WORK TO COMPLETE: Would you retype each record exactly as given?

DATA RECORDS:
____________________

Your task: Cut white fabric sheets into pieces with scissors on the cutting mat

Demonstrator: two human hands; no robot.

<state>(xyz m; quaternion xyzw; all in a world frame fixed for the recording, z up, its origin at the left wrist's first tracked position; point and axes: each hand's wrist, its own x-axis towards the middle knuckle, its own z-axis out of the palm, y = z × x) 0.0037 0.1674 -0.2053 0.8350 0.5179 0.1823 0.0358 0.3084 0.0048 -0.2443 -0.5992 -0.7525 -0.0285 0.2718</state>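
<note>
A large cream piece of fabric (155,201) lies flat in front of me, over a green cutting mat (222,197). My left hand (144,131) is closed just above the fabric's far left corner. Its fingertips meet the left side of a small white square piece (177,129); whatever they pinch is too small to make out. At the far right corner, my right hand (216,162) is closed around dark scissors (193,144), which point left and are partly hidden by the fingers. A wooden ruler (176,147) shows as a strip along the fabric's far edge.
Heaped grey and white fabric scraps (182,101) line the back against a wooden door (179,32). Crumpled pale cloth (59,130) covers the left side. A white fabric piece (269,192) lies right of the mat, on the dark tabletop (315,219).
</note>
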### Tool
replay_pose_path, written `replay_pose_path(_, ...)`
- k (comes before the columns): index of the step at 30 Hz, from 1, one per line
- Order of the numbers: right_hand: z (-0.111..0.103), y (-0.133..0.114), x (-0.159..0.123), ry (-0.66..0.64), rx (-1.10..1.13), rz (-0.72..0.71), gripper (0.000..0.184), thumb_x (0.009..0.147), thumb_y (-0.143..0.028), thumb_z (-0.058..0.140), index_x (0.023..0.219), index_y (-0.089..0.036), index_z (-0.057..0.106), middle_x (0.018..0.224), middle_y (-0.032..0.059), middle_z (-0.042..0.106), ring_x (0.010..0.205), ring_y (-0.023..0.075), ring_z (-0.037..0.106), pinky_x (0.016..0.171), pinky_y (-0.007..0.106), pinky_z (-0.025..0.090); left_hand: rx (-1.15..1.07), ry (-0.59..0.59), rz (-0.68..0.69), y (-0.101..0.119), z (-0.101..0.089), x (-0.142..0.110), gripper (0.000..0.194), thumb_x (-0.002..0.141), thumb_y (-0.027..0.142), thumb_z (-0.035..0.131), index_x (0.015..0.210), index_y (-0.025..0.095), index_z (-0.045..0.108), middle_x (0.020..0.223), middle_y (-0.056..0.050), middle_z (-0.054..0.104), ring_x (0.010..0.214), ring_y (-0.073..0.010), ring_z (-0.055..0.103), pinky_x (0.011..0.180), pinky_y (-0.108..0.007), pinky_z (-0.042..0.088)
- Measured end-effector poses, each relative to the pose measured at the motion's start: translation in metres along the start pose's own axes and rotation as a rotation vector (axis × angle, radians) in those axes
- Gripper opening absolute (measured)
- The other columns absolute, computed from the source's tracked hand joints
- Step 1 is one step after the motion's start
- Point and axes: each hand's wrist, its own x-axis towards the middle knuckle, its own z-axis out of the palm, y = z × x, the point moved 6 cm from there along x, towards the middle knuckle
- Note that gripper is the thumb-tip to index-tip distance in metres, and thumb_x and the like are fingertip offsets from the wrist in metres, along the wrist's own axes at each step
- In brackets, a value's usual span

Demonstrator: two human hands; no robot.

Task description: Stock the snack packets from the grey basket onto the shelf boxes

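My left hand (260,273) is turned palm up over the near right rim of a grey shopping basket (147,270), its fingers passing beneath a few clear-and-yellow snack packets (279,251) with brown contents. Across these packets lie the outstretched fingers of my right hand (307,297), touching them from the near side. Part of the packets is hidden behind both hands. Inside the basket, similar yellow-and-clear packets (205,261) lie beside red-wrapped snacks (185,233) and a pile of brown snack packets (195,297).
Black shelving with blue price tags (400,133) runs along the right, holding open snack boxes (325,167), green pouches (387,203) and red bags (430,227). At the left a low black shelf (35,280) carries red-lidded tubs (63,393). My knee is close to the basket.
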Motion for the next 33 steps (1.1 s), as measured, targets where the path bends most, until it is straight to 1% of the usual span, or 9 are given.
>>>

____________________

ANSWER BELOW:
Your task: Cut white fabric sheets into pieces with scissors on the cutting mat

Demonstrator: two human hands; no robot.

<state>(xyz m; quaternion xyzw; all in a world frame fixed for the recording, z up, its origin at the left wrist's first tracked position; point and axes: each hand's wrist, its own x-axis towards the middle knuckle, its own z-axis out of the palm, y = z × x) 0.0037 0.1674 -0.2053 0.8350 0.5179 0.1823 0.0358 0.3084 0.0048 -0.2443 -0.5992 -0.7525 -0.0285 0.2718</state>
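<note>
A large cream piece of fabric (155,201) lies flat in front of me, over a green cutting mat (222,197). My left hand (144,131) is closed just above the fabric's far left corner. Its fingertips meet the left side of a small white square piece (177,129); whatever they pinch is too small to make out. At the far right corner, my right hand (216,162) is closed around dark scissors (193,144), which point left and are partly hidden by the fingers. A wooden ruler (176,147) shows as a strip along the fabric's far edge.
Heaped grey and white fabric scraps (182,101) line the back against a wooden door (179,32). Crumpled pale cloth (59,130) covers the left side. A white fabric piece (269,192) lies right of the mat, on the dark tabletop (315,219).
</note>
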### Tool
replay_pose_path, written `replay_pose_path(_, ...)`
- k (comes before the columns): index of the step at 30 Hz, from 1, one per line
- Order of the numbers: right_hand: z (-0.111..0.103), y (-0.133..0.114), x (-0.159..0.123), ry (-0.66..0.64), rx (-1.10..1.13), rz (-0.72..0.71), gripper (0.000..0.184), thumb_x (0.009..0.147), thumb_y (-0.143..0.028), thumb_z (-0.058..0.140), index_x (0.023..0.219), index_y (-0.089..0.036), index_z (-0.057..0.106), middle_x (0.018..0.224), middle_y (-0.032..0.059), middle_z (-0.042..0.106), ring_x (0.010..0.205), ring_y (-0.023..0.075), ring_z (-0.037..0.106), pinky_x (0.016..0.171), pinky_y (-0.007..0.106), pinky_z (-0.025..0.090); left_hand: rx (-1.15..1.07), ry (-0.59..0.59), rz (-0.68..0.69), y (-0.101..0.119), z (-0.101..0.089), x (-0.142..0.110), gripper (0.000..0.194), thumb_x (-0.002..0.141), thumb_y (-0.027..0.142), thumb_z (-0.035..0.131), index_x (0.015..0.210), index_y (-0.025..0.095), index_z (-0.045..0.108), middle_x (0.020..0.223), middle_y (-0.056..0.050), middle_z (-0.054..0.104), ring_x (0.010..0.214), ring_y (-0.073..0.010), ring_z (-0.055..0.103), pinky_x (0.011..0.180), pinky_y (-0.108..0.007), pinky_z (-0.042..0.088)
- Measured end-effector poses, each relative to the pose measured at the motion's start: translation in metres along the start pose's own axes and rotation as a rotation vector (axis × angle, radians) in those axes
- Gripper opening absolute (measured)
- The other columns absolute, computed from the source's tracked hand joints
- Step 1 is one step after the motion's start
- Point and axes: each hand's wrist, its own x-axis towards the middle knuckle, its own z-axis out of the palm, y = z × x, the point moved 6 cm from there along x, towards the middle knuckle
- Note that gripper is the thumb-tip to index-tip distance in metres, and thumb_x and the like are fingertip offsets from the wrist in metres, along the wrist's own axes at each step
- In brackets, a value's usual span

Demonstrator: two human hands; no robot.

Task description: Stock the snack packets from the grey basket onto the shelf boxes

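My left hand (260,273) is turned palm up over the near right rim of a grey shopping basket (147,270), its fingers passing beneath a few clear-and-yellow snack packets (279,251) with brown contents. Across these packets lie the outstretched fingers of my right hand (307,297), touching them from the near side. Part of the packets is hidden behind both hands. Inside the basket, similar yellow-and-clear packets (205,261) lie beside red-wrapped snacks (185,233) and a pile of brown snack packets (195,297).
Black shelving with blue price tags (400,133) runs along the right, holding open snack boxes (325,167), green pouches (387,203) and red bags (430,227). At the left a low black shelf (35,280) carries red-lidded tubs (63,393). My knee is close to the basket.
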Motion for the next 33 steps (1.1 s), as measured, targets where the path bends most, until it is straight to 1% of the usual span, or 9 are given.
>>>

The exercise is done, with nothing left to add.